**ABOUT THIS EXERCISE**
Report each line of the data that has "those" somewhere in it.

■ ■ ■

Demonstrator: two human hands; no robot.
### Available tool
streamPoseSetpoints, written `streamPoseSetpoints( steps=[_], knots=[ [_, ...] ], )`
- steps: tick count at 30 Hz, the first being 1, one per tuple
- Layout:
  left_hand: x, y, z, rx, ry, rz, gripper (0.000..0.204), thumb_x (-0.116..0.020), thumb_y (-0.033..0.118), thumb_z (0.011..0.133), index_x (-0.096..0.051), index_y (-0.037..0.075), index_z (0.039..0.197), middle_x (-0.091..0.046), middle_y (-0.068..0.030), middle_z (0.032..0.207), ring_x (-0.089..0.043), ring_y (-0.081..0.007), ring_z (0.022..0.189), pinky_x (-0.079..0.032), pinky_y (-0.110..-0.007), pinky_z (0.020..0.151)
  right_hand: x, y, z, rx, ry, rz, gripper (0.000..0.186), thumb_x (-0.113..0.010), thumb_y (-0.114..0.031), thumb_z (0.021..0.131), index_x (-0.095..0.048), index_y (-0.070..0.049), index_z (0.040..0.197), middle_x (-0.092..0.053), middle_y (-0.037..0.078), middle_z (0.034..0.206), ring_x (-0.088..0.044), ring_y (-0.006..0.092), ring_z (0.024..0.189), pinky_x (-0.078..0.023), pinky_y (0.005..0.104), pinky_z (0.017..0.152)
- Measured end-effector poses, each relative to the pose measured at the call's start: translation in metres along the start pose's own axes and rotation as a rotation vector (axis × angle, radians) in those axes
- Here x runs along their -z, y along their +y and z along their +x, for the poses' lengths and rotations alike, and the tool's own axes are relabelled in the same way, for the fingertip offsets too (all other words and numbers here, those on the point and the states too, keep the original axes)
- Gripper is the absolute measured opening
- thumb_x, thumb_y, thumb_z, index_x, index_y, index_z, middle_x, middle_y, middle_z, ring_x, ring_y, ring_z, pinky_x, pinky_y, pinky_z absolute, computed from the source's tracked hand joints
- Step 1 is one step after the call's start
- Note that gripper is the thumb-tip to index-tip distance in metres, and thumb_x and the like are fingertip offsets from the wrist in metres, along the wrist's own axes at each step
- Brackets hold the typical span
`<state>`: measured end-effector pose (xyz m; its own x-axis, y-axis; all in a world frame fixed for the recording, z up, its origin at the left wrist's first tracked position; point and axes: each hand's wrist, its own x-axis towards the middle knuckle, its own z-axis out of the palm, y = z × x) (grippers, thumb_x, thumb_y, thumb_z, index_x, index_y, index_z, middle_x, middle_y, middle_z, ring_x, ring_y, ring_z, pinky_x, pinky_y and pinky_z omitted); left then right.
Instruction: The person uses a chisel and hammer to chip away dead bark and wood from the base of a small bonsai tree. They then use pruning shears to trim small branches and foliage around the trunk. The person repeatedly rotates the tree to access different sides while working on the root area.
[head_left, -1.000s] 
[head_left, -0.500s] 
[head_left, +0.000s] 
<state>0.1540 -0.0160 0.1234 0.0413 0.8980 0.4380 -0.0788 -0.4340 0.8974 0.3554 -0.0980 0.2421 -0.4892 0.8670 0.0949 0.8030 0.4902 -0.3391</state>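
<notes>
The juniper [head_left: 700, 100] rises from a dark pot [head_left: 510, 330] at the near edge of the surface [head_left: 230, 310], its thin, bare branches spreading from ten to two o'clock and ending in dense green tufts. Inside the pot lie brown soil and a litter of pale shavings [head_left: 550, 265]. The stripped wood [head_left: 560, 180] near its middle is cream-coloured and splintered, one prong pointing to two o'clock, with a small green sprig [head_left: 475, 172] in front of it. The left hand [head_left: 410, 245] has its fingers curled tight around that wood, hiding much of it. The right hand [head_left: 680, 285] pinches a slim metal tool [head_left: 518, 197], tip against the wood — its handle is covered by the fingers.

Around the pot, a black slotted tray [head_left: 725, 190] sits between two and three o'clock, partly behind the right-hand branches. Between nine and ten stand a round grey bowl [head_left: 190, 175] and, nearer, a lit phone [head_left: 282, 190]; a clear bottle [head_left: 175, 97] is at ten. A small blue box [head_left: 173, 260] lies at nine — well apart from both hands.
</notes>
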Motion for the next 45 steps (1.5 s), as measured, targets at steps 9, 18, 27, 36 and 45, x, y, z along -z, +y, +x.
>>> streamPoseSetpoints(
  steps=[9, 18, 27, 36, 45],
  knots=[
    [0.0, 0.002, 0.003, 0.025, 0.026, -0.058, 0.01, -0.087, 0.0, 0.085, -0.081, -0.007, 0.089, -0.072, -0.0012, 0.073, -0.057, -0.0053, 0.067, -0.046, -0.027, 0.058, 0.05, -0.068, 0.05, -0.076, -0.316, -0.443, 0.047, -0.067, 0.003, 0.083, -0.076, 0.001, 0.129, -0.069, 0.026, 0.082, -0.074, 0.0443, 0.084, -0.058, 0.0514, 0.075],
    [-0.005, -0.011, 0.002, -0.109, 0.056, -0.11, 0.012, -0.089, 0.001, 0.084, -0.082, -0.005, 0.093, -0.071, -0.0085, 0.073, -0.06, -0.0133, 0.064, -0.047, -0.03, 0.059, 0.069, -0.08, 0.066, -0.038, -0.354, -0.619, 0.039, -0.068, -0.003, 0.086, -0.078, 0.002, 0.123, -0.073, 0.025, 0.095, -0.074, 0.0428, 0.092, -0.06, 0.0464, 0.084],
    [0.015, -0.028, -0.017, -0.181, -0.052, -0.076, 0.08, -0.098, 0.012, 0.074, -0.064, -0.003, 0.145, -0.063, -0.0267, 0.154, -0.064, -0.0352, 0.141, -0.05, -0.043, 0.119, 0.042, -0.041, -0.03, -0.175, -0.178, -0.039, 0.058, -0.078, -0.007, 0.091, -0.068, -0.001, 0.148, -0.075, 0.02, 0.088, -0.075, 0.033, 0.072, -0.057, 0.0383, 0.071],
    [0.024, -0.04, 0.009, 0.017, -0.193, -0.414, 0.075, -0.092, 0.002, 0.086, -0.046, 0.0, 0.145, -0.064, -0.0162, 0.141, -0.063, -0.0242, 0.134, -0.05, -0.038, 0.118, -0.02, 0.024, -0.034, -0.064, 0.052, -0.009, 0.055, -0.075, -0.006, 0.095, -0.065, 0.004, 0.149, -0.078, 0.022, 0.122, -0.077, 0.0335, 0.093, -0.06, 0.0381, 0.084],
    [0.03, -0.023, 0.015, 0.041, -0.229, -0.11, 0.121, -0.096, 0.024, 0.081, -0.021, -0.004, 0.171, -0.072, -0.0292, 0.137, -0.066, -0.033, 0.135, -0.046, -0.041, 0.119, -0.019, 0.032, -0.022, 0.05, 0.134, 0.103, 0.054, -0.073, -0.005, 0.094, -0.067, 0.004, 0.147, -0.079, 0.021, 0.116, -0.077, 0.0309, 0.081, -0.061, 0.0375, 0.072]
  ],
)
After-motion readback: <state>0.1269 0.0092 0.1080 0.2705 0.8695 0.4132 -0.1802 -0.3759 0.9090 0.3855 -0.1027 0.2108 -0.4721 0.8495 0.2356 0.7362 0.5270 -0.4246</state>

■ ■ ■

**TASK SOLUTION**
- Measured end-effector poses, each relative to the pose measured at the call's start: translation in metres along the start pose's own axes and rotation as a rotation vector (axis × angle, radians) in those axes
- Here x runs along their -z, y along their +y and z along their +x, for the poses' lengths and rotations alike, and the tool's own axes are relabelled in the same way, for the fingertip offsets too (all other words and numbers here, those on the point and the states too, keep the original axes)

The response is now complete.